Once, the task queue specification has been designed and the select function has been implemented, the method should be registered into the scheduling engine so that it may be called using the command line utility. This may be done by first including the name of the selection strategy in the parse_arg() routine so that the command line utility may display the available scheduling heuristic on the terminal.
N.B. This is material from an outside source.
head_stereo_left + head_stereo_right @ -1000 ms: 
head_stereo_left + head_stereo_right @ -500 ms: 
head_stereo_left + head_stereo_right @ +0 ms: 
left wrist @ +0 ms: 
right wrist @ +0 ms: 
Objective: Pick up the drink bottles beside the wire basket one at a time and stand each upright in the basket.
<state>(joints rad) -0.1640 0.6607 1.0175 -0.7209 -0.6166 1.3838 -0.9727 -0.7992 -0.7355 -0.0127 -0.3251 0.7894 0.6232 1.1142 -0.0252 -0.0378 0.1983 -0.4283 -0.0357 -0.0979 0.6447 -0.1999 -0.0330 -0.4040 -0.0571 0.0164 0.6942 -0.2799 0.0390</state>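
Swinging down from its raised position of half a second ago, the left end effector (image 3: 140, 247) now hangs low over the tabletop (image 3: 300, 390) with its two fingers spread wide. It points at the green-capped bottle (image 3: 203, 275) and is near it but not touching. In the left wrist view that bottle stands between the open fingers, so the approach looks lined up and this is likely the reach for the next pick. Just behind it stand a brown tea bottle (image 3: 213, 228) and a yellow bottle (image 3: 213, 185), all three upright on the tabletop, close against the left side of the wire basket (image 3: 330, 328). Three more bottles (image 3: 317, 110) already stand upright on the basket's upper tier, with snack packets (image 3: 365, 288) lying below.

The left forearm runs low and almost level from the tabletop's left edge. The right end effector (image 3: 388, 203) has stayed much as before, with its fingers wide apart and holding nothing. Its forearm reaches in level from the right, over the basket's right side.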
This should be followed by including a conditional statement inside the main function of scheduler.py. Both of these changes are depicted below.

 1
 2
 3
 4
 5
 6
 7
 8
 9
10
def parse_arg(args=None):

    parser.add_argument('-s', '--select',
                        help='Scheduling heuristic (baseline, lookahead, adbias) ',
                        default='baseline')

if __name__ == '__main__':

     if args.select == "baseline":
        dump_dev = select_main(kernels, select=baseline_select)

TaskSet File Specification

The scheduler.py script processes a file with .task extension which contains a list of kernel specification files along with partition class values and dataset values. A sample taskset specification file is shown below.

 
mean.json 6 512
reduce1.json 10 1024
atax2.json 4 1024
std.json 8 512
reduce5.json 10 2048
2DConvul.json 2 256
reduce0.json 10 1024
reduce4.json 10 1024
DotProduct.json 10 8192
reduce2.json 10 2048
reduce3.json 10 1024
mm21.json 2 512
bicg2.json 9 512
reduce6.json 10 512
VectorAdd.json 10 8192
covar.json 4 256
corr.json 5 512
mm22.json 3 1024
The task files are typically stored in the info directory of the PySchedCL package. A few sample task files are provided.

Running the Scheduler Script

One may invoke the scheduler.py script inside the scheduler folder on a taskset specification file inside the info folder and generate makespan results for the same.

$ ./scheduler.py -f info/sample.task -ng 4 -nc 4

                        
Detailed usage for the same is depicted in Scheduler in the Commands section.